Washington et Moscou s'accusent mutuellement

Signe de tension supplémentaire, Washington a dénoncé une provocation contre un de ses navires en mer Noire par un chasseur-bombardier russe. Les Etats-Unis ont par ailleurs dû admettre que le chef de la CIA John Brennan s'était rendu à Kiev ce week-end, une visite prévue, assure la Maison Blanche, alors que Moscou dénonce une collusion avec les autorités ukrainiennes en place depuis le renversement fin février d'un régime pro-russe et que le Kremlin ne reconnaît pas.

Sur le terrain, des manifestants pro-russes armés de gourdins et de pierres se sont emparés des sièges de la police et de la municipalité à Gorlivka, localité de 250.000 habitants dans la province de Donetsk, frontalière de la Russie. Kiev avait de son côté annoncé une "opération antiterroriste de grande envergure" pour reprendre la main face aux pro-Russes qui tiennent des bâtiments publics dans une demi-douzaine de villes de l'Est, mais aucune activité militaire loyaliste n'avait été constatée par les journalistes de l'AFP dans la région, hormis quelques survols d'aéronefs.

Les pourparlers menacés

Ce regain de tensions fait peser une incertitude sur des pourparlers prévus pour jeudi à Genève. Selon l'ambassadeur russe à l'ONU, Vitali Tchourkine, la réunion serait "menacée si les opérations militaires commençaient dans l'est de l'Ukraine". Les ministres européens des Affaires étrangères ont eux mis en cause la Russie dans cette "escalade" et décidé lundi d'allonger la liste des personnalités russes et ukrainiennes pro-russes sous le coup de sanctions.

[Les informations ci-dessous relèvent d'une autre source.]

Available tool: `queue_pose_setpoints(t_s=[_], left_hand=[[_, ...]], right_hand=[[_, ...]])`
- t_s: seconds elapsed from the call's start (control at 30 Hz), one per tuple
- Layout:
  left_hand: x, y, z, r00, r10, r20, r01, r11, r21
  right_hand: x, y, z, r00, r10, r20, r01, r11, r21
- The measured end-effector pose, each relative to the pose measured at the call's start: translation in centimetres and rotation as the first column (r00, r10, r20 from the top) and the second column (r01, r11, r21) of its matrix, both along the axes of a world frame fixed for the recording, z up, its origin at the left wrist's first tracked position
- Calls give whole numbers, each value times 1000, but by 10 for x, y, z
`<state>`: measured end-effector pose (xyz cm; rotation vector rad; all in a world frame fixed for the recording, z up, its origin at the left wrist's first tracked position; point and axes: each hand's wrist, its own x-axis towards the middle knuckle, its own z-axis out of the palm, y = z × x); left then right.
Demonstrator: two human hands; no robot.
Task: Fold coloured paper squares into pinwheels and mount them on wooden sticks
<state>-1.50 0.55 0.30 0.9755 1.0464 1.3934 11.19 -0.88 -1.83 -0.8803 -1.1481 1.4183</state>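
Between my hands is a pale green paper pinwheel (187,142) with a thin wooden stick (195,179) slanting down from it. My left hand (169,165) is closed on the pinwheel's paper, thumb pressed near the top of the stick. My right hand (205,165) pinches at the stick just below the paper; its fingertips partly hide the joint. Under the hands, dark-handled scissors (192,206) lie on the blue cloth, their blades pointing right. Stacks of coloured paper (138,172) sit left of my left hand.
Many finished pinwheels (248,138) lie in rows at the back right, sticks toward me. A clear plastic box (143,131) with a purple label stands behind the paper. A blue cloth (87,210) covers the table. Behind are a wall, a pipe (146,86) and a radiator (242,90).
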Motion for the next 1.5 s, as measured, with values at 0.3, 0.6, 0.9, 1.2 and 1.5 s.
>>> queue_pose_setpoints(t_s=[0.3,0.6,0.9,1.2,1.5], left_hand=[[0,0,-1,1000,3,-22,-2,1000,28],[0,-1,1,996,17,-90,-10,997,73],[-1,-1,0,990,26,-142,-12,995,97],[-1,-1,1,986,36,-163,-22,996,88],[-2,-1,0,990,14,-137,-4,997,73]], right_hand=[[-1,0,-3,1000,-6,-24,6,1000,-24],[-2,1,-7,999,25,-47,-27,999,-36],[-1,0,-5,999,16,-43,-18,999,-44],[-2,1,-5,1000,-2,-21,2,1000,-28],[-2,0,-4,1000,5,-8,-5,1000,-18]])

Ils ont donné leur feu vert à un prêt d'environ un milliard d'euros à Kiev, qui a également obtenu une garantie de crédit des Etats-Unis d'un milliard de dollars. Les Européens sont inquiets de la menace russe de couper les livraisons de gaz à l'Ukraine, par laquelle transite 13% du gaz consommé par l'UE. L'arme peut toutefois être à double tranchant. La Russie est en effet déjà affectée économiquement par la crise.